OmniRad: A Radiological Foundation Model for Multi-Task Medical Image Analysis
Luca Zedda, Andrea Loddo, Cecilia Di Ruberto
TL;DR
OmniRad addresses the need for unified, transferable visual representations in radiology by pretraining a single radiological encoder with self-supervision on heterogeneous data and reusing it across classification and segmentation tasks, with exploratory tests for image captioning. The approach combines a radiomics-informed, stable representation with lightweight, task-specific adapters and a lightweight segmentation decoder to preserve efficiency. Empirical results show OmniRad achieving state-of-the-art or competitive performance across MedMNIST, MedSegBench, and ROCOv2 benchmarks, with consistent gains especially on anatomically diverse and multi-modal datasets, and qualitatively favorable latent-space structure.
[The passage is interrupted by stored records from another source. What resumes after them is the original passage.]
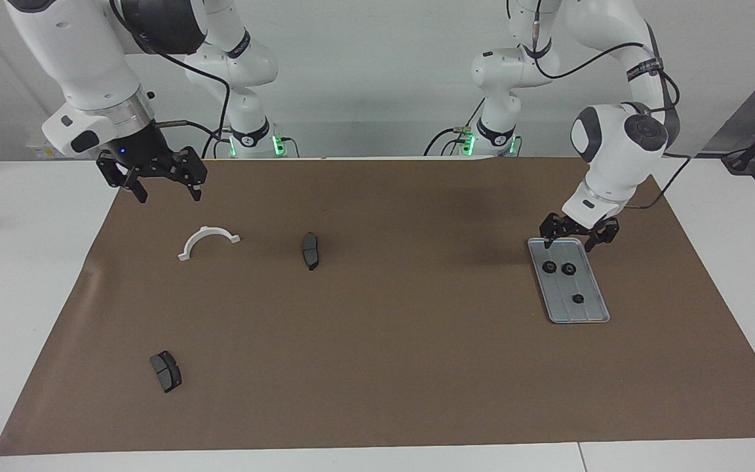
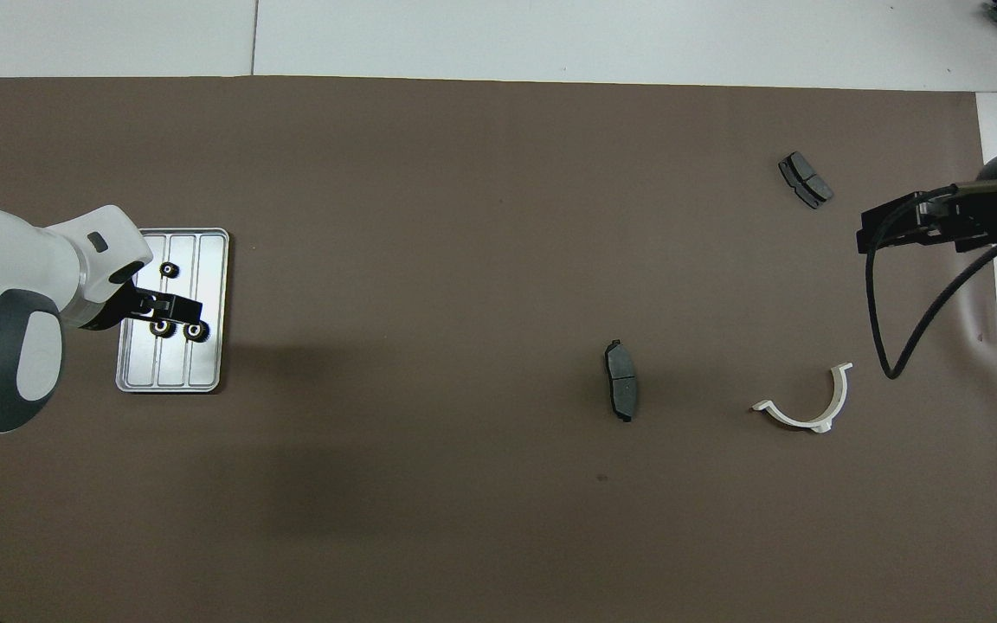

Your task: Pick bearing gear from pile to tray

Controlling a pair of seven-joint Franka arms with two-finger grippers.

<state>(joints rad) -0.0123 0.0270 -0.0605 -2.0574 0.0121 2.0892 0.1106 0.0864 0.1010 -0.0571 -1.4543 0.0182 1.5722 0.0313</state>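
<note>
Fingers spread, empty: my left gripper (image 1: 579,235) hangs over the tray (image 1: 592,313). Tray's long axis runs toward the robots; three gears (image 1: 568,268) inside.

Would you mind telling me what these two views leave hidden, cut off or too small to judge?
- Tray, overhead view: the left claw and its wrist cover one long edge and part of a gear.
- Gears, both views: too small to show teeth or bore.
- Right claw, overhead view: the picture's edge cuts off most of the arm, and the claw is seen side-on.
- Brake pad, facing view: edge-on, face unreadable.
</note>
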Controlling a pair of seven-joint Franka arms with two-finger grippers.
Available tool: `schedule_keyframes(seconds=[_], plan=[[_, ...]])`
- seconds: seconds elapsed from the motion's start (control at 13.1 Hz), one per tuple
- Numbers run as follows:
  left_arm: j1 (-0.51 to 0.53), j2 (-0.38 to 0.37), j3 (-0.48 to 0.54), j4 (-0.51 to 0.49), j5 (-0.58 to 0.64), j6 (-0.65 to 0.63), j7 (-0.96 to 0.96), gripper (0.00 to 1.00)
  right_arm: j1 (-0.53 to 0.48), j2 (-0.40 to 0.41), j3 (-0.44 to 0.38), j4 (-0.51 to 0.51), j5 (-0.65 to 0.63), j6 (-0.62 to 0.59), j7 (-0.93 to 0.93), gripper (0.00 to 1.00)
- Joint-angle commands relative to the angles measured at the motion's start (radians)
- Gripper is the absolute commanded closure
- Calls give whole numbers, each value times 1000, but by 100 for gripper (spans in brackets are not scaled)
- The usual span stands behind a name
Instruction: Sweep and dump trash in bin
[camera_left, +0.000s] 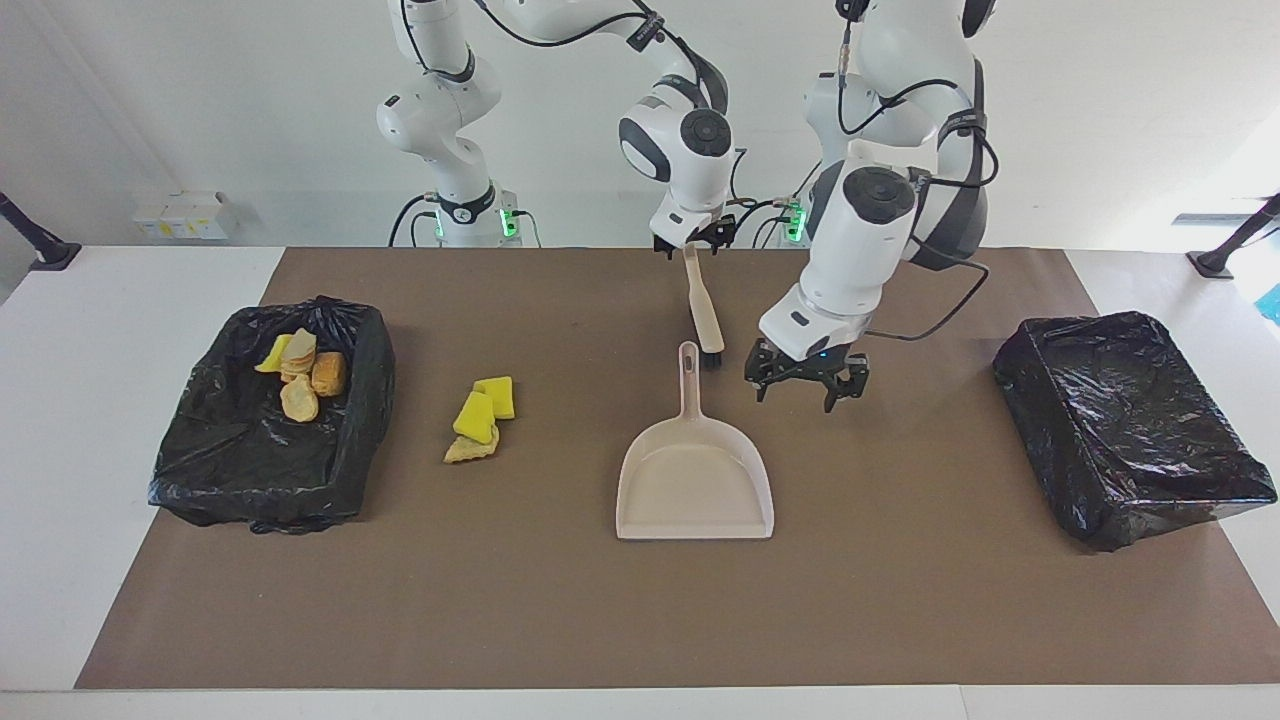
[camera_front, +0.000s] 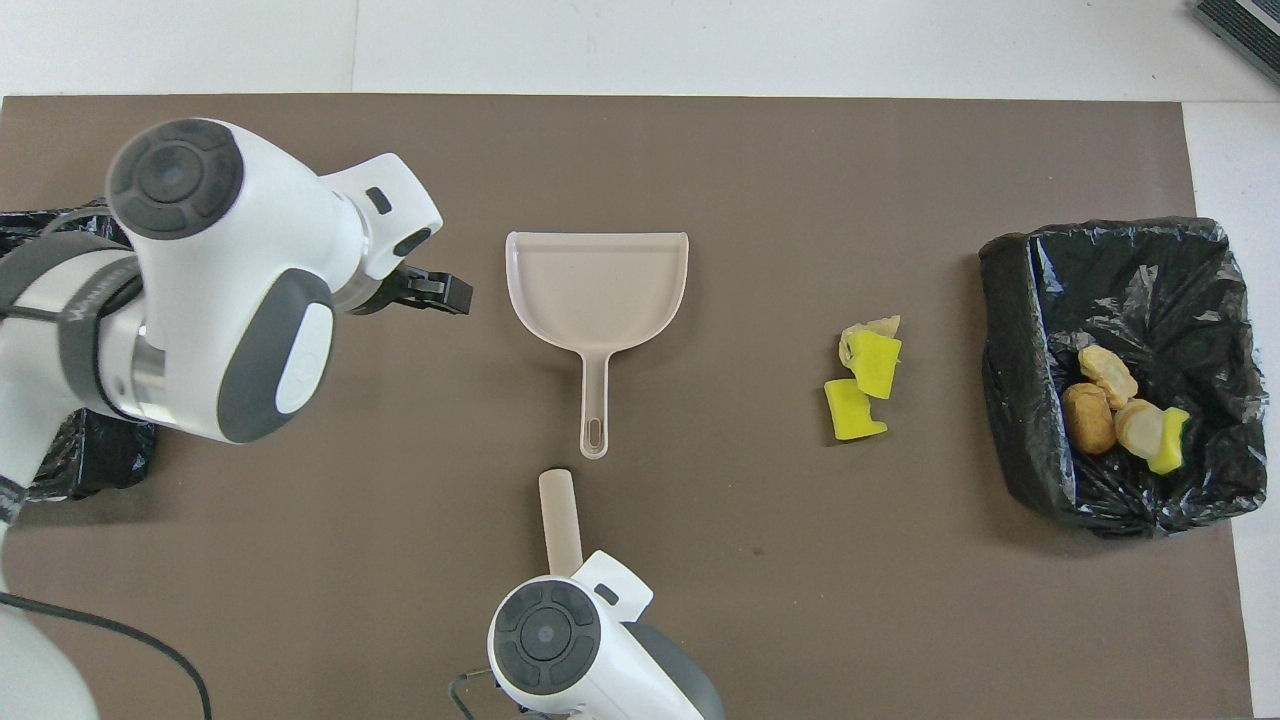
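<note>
Brown mat (camera_left: 560, 620) covered most of the white counter (camera_left: 120, 330); mat edges ran close to the frame bottom in the facing view, with bare white margin at both frame sides.

Beige dustpan (camera_left: 697, 475) lay flat at mat centre, handle toward the robots, mouth toward the frame bottom of the facing view. Wide bare mat lay below it there.

Trash: three chunks on the mat (camera_left: 480, 417), two bright yellow and one pale tan, touching each other, left of centre in the facing view, between the dustpan and the black-lined bin (camera_left: 215, 450). Four more chunks (camera_left: 302, 373) sat inside that bin, in its upper part in the facing view. The bin's wall stood near the loose chunks with a strip of bare mat between.

Second black-lined bin (camera_left: 1130, 430) sat at frame right in the facing view, its outer corner past the mat edge onto the counter.

Right pincer (camera_left: 692, 242) held the beige brush (camera_left: 703, 310) by its handle, brush hanging with bristles down, just above the dustpan handle tip in the facing view.

Left pincer (camera_left: 806, 383) was spread wide, holding nothing, over bare mat just beside the dustpan handle.

No readable writing or labels anywhere.
</note>
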Motion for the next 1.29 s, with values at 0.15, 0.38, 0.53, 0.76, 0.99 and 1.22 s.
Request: schedule_keyframes(seconds=[0.15,0.38,0.53,0.76,0.99,1.22], plan=[[-119,21,16,-60,-7,59,-200,0,-5,6,2,-30,9,62,-33,41],[-179,36,5,-140,-12,177,-306,0,-5,6,2,-30,6,61,-36,98],[-191,40,5,-159,-12,182,-309,0,-5,6,2,-29,6,59,-36,100],[-191,38,5,-159,-13,169,-311,0,-10,6,0,-13,-43,-8,-34,100],[-194,35,5,-159,-21,132,-315,21,-39,-15,-8,11,-114,-140,-36,100],[-211,30,5,-159,-39,95,-381,65,-162,-93,-6,53,-146,-305,-129,100]])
This work suggests a practical path toward a unified radiological foundation that supports multi-task pipelines in real-world clinical settings, reducing task-specific retraining while maintaining robust performance.
Abstract
Radiological analysis increasingly benefits from pretrained visual representations that can support heterogeneous downstream tasks across imaging modalities. In this work, we introduce OmniRad, a self-supervised radiological foundation model pretrained on 1.2 million medical images, designed with radiology-inspired principles emphasizing representation reuse and cross-task transferability. We evaluate the pretrained encoder under multiple downstream adaptation regimes, including lightweight task-specific adapters with a frozen backbone as well as full end-to-end fine-tuning for classification, allowing us to assess both representation quality and task-specific performance. OmniRad is evaluated on a broad suite of public benchmarks spanning classification and segmentation across multiple modalities. On the MedMNISTv2 collection, OmniRad improves classification F1 by up to 2.05% over competing foundation models. For dense prediction, OmniRad attains mean Dice score improvements across six MedSegBench datasets when using frozen representations. Qualitative analyses and latent-space visualizations suggest improved feature clustering and modality-related separation.